• The problem
Leaving out every picture, quote the data below exactly as it appears.

• Given data
========================================================================

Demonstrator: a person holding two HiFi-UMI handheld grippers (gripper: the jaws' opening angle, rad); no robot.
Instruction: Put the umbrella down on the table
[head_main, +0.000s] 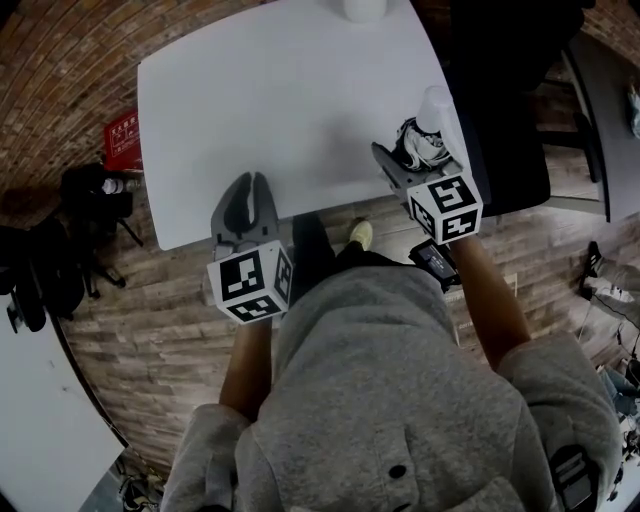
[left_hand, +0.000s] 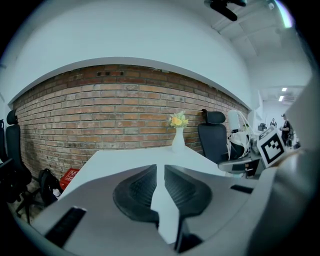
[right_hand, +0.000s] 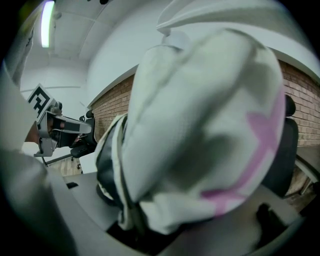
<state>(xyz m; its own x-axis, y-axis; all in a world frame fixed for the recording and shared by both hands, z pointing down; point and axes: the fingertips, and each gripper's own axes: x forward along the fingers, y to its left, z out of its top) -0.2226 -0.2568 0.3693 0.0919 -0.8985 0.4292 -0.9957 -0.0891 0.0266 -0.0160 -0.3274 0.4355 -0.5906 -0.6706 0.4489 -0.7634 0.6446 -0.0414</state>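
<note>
From the head we look steeply down on the bench (head_main: 280, 100), our left gripper (left_hand: 159, 171) camera skims low across that bench, and our right gripper (head_main: 412, 158) camera crowds the umbrella (right_hand: 200, 125).

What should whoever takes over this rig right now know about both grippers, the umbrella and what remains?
Left gripper: jaws together, nothing between them, at the near edge of the table.
Right gripper: jaws clamped on the folded white-and-pink umbrella, over the table's right side.
Done: the umbrella is gripped and over the table.
Left: lower it onto bare tabletop, open the jaws, pull back. Whether it already touches the top cannot be told.
The vase of flowers stands at the far edge, away from both grippers.
</note>
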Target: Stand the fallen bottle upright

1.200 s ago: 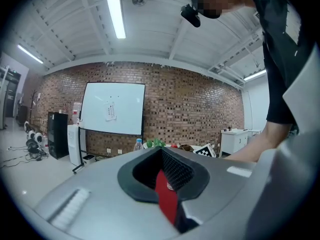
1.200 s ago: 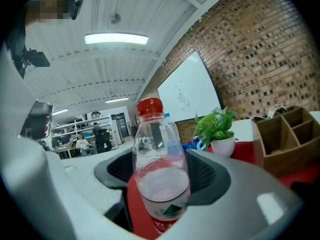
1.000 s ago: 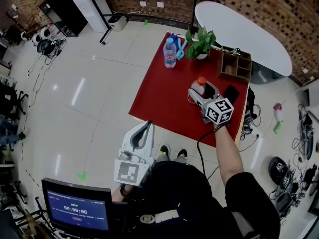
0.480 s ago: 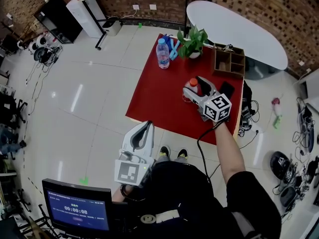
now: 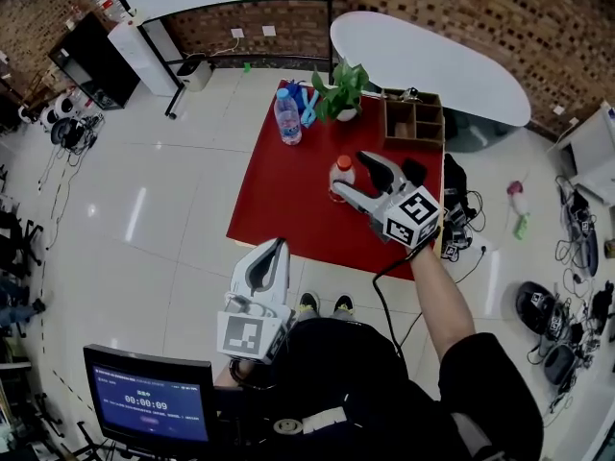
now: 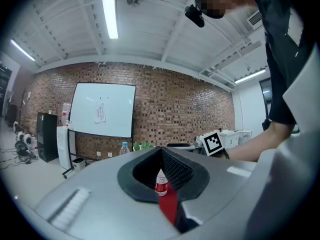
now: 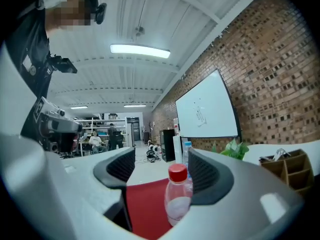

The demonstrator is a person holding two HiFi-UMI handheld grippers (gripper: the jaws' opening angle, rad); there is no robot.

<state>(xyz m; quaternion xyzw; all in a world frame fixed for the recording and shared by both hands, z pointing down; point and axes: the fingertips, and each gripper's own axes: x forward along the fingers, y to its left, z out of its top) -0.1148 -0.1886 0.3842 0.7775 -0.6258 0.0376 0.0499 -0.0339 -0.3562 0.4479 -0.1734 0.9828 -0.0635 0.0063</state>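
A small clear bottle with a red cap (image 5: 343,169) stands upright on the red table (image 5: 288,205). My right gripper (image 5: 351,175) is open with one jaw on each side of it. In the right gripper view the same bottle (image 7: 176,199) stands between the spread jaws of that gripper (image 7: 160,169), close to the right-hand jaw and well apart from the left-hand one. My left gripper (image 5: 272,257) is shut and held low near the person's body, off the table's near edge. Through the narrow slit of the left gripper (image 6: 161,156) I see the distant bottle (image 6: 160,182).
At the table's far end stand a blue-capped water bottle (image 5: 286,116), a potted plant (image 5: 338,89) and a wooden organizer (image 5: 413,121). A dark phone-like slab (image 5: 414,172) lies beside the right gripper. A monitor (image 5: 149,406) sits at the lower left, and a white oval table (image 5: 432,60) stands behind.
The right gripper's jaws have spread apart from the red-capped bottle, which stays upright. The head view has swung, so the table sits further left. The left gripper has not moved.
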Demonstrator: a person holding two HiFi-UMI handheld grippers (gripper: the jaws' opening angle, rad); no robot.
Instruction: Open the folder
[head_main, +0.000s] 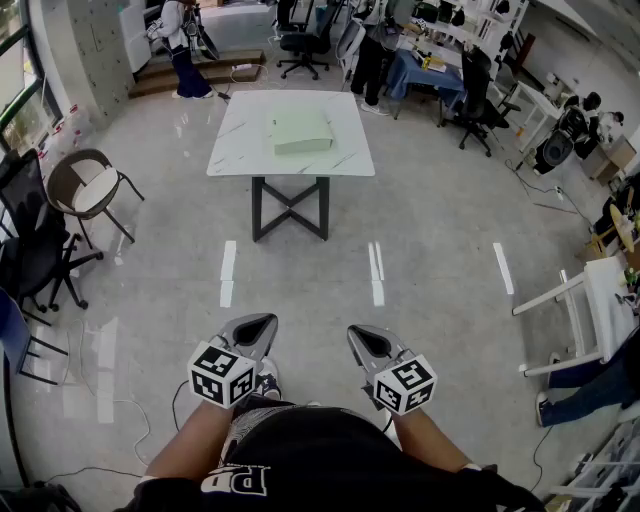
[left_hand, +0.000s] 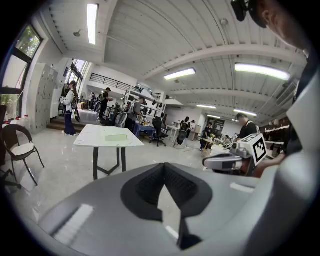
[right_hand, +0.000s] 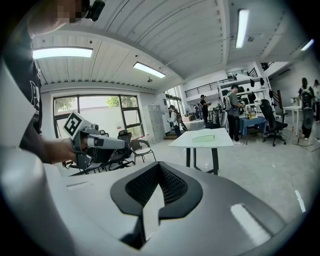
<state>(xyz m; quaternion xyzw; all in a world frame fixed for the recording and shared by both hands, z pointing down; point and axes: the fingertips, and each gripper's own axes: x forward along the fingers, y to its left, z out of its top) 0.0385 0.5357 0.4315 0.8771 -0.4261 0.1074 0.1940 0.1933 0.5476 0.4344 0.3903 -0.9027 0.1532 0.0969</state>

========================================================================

• Task result
Demonstrator: a person holding two HiFi-UMI handheld grippers (gripper: the jaws' opening angle, rad); no robot.
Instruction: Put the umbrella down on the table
[head_main, +0.000s] 
[left_hand, +0.000s] 
[right_hand, +0.000s] 
<state>(xyz m; its own x-axis, y-axis; all in a world frame fixed for the recording and shared by both hands, z pointing down; point and axes: the fingertips, and each gripper's own axes: x forward along the fingers, y to its left, z out of its top) -0.2226 -0.2568 0.3693 0.0919 -0.8985 0.4292 -0.9957 -0.0891 0.0266 -0.0160 -0.3274 0.4355 -0.5906 -0.6706 0.4489 -0.7634 0.6446 -0.0414</state>
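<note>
From the head we look steeply down on the bench (head_main: 280, 100), our left gripper (left_hand: 159, 171) camera skims low across that bench, and our right gripper (head_main: 412, 158) camera crowds the umbrella (right_hand: 200, 125).

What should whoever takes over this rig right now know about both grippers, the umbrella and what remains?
Left gripper: jaws together, nothing between them, at the near edge of the table.
Right gripper: jaws clamped on the folded white-and-pink umbrella, over the table's right side.
Done: the umbrella is gripped and over the table.
Left: lower it onto bare tabletop, open the jaws, pull back. Whether it already touches the top cannot be told.
The vase of flowers stands at the far edge, away from both grippers.
</note>
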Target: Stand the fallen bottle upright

1.200 s ago: 
1.200 s ago: 
1.000 s ago: 
0.480 s ago: 
now: 
now: 
now: 

The demonstrator is a person holding two HiFi-UMI handheld grippers (gripper: the jaws' opening angle, rad); there is no robot.

<state>(xyz m; quaternion xyzw; all in a world frame fixed for the recording and shared by both hands, z pointing down; point and axes: the fingertips, and each gripper's own axes: x forward along the fingers, y to its left, z out of its top) -0.1148 -0.1886 0.3842 0.7775 -0.6258 0.0376 0.0499 -0.0339 -0.3562 0.4479 -0.1734 0.9828 -0.0635 0.0063</state>
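A small clear bottle with a red cap (image 5: 343,169) stands upright on the red table (image 5: 288,205). My right gripper (image 5: 351,175) is open with one jaw on each side of it. In the right gripper view the same bottle (image 7: 176,199) stands between the spread jaws of that gripper (image 7: 160,169), close to the right-hand jaw and well apart from the left-hand one. My left gripper (image 5: 272,257) is shut and held low near the person's body, off the table's near edge. Through the narrow slit of the left gripper (image 6: 161,156) I see the distant bottle (image 6: 160,182).
At the table's far end stand a blue-capped water bottle (image 5: 286,116), a potted plant (image 5: 338,89) and a wooden organizer (image 5: 413,121). A dark phone-like slab (image 5: 414,172) lies beside the right gripper. A monitor (image 5: 149,406) sits at the lower left, and a white oval table (image 5: 432,60) stands behind.
The right gripper's jaws have spread apart from the red-capped bottle, which stays upright. The head view has swung, so the table sits further left. The left gripper has not moved.
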Demonstrator: a person holding two HiFi-UMI handheld grippers (gripper: the jaws' opening angle, rad); no robot.
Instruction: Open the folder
[head_main, +0.000s] 
[left_hand, +0.000s] 
[right_hand, +0.000s] 
<state>(xyz m; quaternion xyzw; all in a world frame fixed for the recording and shared by both hands, z pointing down; point and axes: the fingertips, and each gripper's own axes: x forward along the fingers, y to its left, z out of its top) 0.0385 0.5357 0.4315 0.8771 -0.4261 0.1074 0.1940 0.1933 0.5476 0.4344 0.3903 -0.9027 0.1532 0.0969</state>

The exercise requires no additional output.